The road to open video platforms is one long, bumpy ride, but Michael Dale is optimistic about what’s to come as HTML5video, Kaltura and Metavid are paving the way for such platforms. Compatibility issues caused by different file formats have always made a dent in people’s efforts to upload video content. Content licensing is another complication, as the mainstream H.264 standard for video compression is extremely costly. Fortunately, free and open-source codecs like Firefogg – which transcodes videos to open web standards with Mozilla Firefox – are making things easier for users.

Initiatives like the Wikimedia Foundation are striving towards a standard consistent platform – with HTML5 and CS3 readiness – that offers users the possibility to engage with rich media on the Web. Standardization is not essential only for interfaces, but also for free content such as the Creative Commons; encyclopedias are good example as they make clear what can be done in terms of reuse and distribution of content.
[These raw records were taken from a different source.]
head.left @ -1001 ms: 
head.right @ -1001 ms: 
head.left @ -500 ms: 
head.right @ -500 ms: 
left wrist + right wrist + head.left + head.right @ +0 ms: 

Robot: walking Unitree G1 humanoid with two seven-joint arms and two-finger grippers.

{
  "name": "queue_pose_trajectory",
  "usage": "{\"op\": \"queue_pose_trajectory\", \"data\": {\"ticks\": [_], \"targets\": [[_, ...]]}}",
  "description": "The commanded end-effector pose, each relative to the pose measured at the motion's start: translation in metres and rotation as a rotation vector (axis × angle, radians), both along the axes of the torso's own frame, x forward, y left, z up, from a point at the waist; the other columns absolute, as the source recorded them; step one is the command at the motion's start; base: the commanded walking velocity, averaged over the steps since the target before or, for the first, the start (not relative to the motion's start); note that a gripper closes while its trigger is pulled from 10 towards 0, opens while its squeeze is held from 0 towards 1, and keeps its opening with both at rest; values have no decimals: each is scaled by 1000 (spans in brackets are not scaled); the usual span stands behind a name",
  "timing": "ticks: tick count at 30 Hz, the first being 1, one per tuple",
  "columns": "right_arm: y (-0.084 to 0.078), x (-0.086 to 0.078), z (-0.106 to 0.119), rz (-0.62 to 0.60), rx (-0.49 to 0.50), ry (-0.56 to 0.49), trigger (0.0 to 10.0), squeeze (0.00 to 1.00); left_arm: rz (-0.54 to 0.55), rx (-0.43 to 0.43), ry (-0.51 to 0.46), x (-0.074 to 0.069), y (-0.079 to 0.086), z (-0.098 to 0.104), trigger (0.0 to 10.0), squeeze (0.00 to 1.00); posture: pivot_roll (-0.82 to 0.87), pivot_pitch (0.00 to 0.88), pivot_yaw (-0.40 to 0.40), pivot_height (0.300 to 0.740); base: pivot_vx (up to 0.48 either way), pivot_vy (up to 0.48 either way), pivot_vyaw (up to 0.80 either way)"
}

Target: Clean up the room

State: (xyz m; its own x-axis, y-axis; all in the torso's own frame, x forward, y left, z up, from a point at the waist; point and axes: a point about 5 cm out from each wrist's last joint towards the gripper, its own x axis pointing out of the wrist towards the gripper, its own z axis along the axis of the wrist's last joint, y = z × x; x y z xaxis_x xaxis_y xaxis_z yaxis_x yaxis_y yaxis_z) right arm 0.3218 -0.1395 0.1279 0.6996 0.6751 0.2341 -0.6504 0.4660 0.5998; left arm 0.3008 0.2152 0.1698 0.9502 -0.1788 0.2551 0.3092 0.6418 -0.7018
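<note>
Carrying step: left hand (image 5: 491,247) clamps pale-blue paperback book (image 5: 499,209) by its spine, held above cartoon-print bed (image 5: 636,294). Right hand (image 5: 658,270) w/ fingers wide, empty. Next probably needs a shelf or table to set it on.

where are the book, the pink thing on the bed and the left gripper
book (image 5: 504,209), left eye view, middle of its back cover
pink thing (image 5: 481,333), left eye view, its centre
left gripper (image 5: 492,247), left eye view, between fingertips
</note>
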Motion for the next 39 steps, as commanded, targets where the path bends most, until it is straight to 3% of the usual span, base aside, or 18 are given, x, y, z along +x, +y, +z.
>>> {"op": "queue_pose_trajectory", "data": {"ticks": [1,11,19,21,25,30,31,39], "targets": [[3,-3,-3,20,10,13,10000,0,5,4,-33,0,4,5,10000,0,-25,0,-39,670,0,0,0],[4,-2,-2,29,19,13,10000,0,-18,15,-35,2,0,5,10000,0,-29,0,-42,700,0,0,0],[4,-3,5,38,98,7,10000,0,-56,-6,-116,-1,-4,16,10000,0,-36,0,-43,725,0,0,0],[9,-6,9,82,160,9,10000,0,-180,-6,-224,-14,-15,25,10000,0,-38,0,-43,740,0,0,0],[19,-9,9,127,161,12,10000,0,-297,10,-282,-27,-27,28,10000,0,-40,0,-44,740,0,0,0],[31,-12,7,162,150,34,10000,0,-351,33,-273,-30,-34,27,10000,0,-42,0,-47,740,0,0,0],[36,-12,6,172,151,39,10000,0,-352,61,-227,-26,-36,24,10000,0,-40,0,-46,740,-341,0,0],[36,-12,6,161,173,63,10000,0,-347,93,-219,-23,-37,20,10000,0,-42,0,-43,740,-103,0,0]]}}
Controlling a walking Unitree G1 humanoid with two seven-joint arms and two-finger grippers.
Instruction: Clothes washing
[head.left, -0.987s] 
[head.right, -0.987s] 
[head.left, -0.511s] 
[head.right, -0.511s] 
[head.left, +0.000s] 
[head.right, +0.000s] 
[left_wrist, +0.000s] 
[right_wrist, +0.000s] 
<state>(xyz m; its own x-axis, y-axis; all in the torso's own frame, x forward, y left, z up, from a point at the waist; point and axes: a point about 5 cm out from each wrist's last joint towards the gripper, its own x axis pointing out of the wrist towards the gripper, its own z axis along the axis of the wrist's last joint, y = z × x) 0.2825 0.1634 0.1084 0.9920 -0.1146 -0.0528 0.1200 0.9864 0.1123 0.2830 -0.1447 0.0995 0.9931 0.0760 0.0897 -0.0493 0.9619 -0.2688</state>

So what are the tools currently available for open video? Michael mentioned several projects and their associated technologies, which I will list and briefly describe in what follows.

Metavid is the open video archive of the US congress, an example of the semantic Web, which allows users to make queries as specific as ‘a podcast of any time a female senator mentioning health care that received more than $100,000 from the pharmaceutical industry’. Such complex queries chain together different properties of the system’s elements and give people the chance to explore videos in a more meaningful targeted way.

Wikipedia uses the full HTML5 Video Library developed by Kaltura, which works in all major browsers. HTML5 is a set of web standards being created by the Web Hypertext Application Technology Working Group and comprises several tools including audio and video players, and a media importer.

As for subtitling and editing videos, there are some nifty little pieces of open-source software. TimedText takes a video out of its clichéd ‘black box’ format and makes it more like a complete webpage. This universal subtitling tool permits the transcription video content in a user-friendly manner, like using adding hyperlinks to subtitles. Since WordPress doesn’t seem to get along with HTML5, visit this page for a demo of TimedText; check out the video of Yonchai Benkler at the bottom and click on the CC icon and then select the Universal Subs Option. Last but not least the Sequencer, still in its infancy, is a basic video editor good for rebuilding video sequences by combining and ordering media assets or changing the display time.

Dale left his presentation – how else? – but open. In the end he asked questions at the end about matters like the provenance of content to be uploaded on open video platforms, the competition between small free projects and large free ones and the biggest issue of them all: can video collaboration actually work?